### WORK ITEM
Using the records that follow, reproduce exactly the lines starting at the line containing "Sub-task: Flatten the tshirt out" and ending at the line containing "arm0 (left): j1". Include both end lines and no pictures.

[Records drawn from a dataset]
=====
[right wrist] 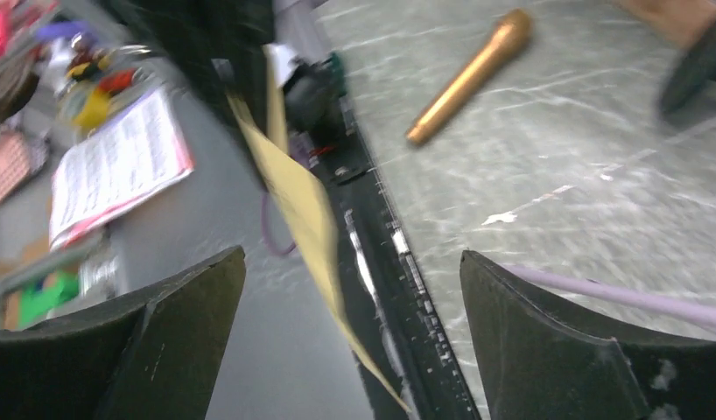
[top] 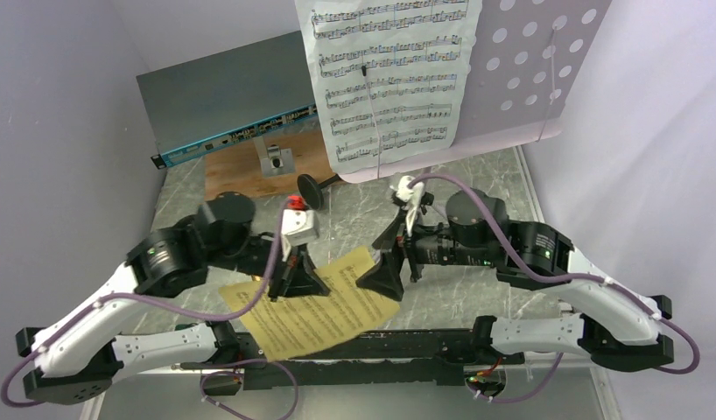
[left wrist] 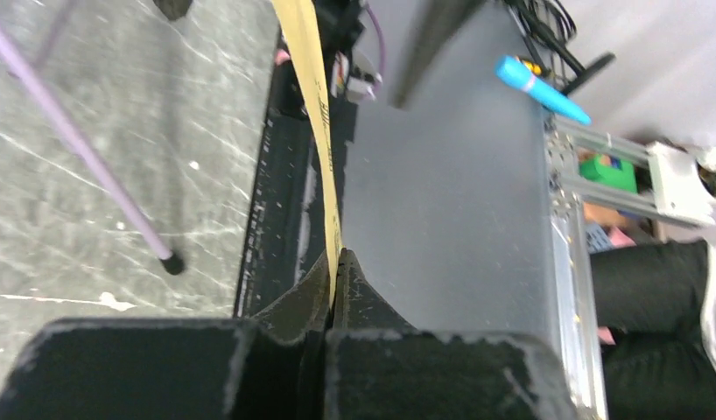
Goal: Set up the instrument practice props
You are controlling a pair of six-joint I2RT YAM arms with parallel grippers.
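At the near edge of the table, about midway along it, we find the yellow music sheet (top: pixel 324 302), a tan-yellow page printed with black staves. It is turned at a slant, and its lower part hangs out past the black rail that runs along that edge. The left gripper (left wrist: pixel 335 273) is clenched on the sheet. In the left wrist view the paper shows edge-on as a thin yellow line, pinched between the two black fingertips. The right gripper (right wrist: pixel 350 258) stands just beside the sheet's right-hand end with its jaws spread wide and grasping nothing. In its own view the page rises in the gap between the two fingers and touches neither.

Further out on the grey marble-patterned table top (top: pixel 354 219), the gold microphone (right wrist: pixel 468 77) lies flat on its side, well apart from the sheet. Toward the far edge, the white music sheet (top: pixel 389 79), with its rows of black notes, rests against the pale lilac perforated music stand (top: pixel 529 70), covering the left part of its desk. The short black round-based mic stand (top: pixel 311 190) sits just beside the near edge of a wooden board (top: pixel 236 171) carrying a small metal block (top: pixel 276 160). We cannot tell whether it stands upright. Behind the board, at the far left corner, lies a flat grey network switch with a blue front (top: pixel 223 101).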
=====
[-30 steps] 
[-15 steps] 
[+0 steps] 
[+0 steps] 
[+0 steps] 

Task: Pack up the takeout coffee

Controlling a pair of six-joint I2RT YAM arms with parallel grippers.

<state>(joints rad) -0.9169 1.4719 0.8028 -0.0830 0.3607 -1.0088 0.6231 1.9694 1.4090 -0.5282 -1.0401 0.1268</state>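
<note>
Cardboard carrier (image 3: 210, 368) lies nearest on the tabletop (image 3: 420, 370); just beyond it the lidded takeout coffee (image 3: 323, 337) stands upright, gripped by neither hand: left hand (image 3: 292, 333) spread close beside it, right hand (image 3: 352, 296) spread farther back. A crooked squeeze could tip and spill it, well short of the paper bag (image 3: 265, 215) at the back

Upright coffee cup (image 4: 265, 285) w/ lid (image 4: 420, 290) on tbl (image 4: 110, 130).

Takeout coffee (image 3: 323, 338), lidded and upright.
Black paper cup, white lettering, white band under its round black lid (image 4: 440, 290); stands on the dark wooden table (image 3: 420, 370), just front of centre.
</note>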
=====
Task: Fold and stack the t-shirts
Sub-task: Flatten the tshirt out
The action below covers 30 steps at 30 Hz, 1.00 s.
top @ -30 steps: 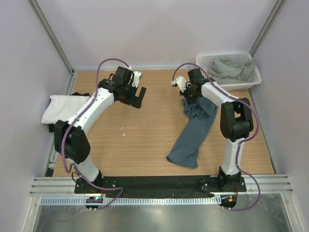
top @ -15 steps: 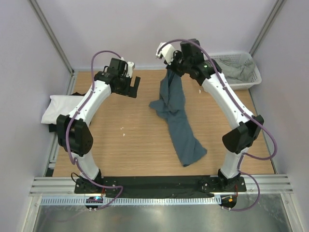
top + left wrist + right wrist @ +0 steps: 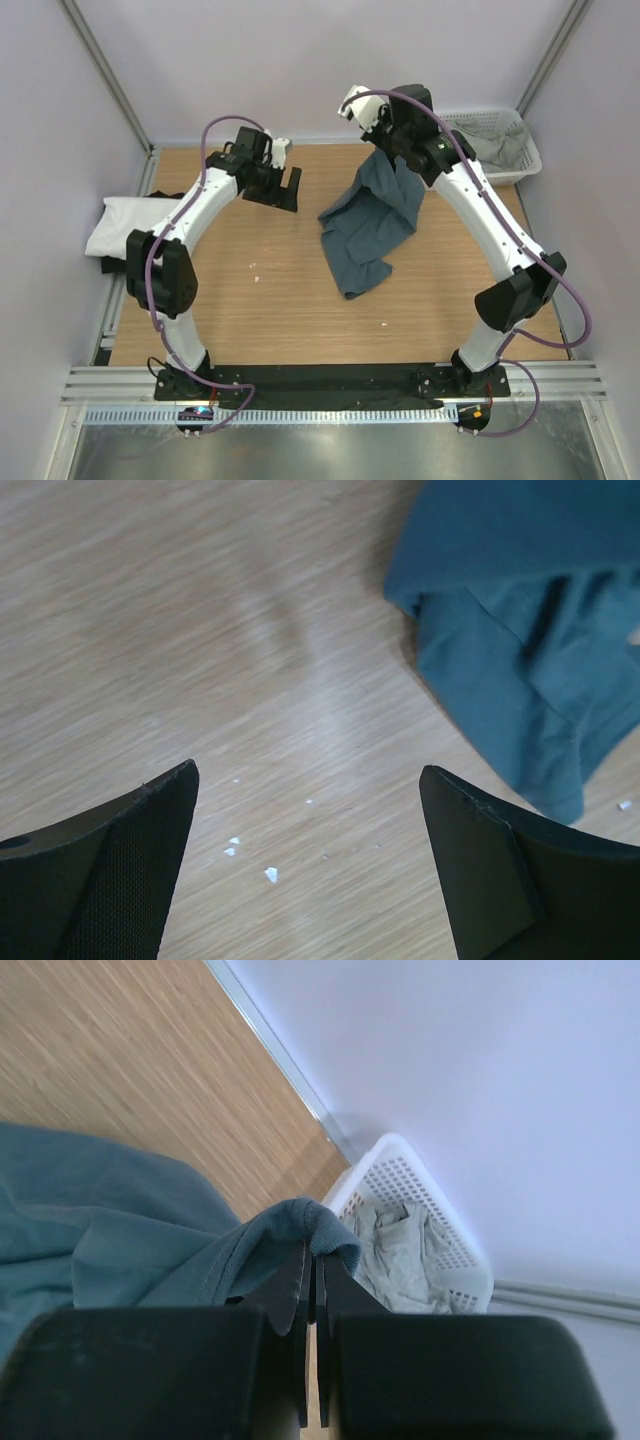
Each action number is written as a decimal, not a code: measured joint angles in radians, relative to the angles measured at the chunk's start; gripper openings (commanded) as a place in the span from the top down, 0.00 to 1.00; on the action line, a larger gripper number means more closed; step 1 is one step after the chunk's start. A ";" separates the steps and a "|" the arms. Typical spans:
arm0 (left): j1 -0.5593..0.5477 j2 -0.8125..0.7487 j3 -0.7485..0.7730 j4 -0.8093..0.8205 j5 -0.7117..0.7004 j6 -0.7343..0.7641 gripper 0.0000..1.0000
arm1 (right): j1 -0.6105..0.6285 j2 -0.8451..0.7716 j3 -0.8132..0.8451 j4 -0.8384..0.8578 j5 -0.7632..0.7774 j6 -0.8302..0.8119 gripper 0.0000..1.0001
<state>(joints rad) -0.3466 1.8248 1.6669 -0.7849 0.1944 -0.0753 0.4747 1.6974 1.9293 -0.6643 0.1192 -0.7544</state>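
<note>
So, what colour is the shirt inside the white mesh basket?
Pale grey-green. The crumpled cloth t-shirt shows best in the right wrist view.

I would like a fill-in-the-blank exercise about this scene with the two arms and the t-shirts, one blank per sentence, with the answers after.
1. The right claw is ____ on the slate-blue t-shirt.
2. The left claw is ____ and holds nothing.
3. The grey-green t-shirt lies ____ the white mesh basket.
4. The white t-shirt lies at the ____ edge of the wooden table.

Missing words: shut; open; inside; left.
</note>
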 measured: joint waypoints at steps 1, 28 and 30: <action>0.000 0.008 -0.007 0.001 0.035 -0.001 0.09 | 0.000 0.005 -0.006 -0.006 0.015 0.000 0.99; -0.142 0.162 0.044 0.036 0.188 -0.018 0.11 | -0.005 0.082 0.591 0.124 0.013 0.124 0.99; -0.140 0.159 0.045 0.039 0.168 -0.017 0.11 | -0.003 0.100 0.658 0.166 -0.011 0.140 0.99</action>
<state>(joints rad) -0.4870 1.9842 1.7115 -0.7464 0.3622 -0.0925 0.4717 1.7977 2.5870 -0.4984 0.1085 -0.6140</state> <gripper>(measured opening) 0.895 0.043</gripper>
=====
### ANSWER BELOW
Sub-task: Flatten the tshirt out
The action below covers 30 steps at 30 Hz, 1.00 s.
top @ -30 steps: 
top @ -15 steps: 
top + left wrist + right wrist @ +0 steps: 
Each action number is written as a decimal, not a code: measured joint angles in radians, relative to the angles measured at the chunk's start; gripper openings (commanded) as a place in the span from the top down, 0.00 to 1.00; on the action line, a larger gripper number means more closed; step 1 is one step after the chunk's start. A ";" separates the steps and a "|" the arms. Typical spans:
arm0 (left): j1 -0.5593..0.5477 j2 -0.8125..0.7487 j3 -0.7485..0.7730 j4 -0.8093..0.8205 j5 -0.7117..0.7004 j6 -0.7343..0.7641 gripper 0.0000..1.0000

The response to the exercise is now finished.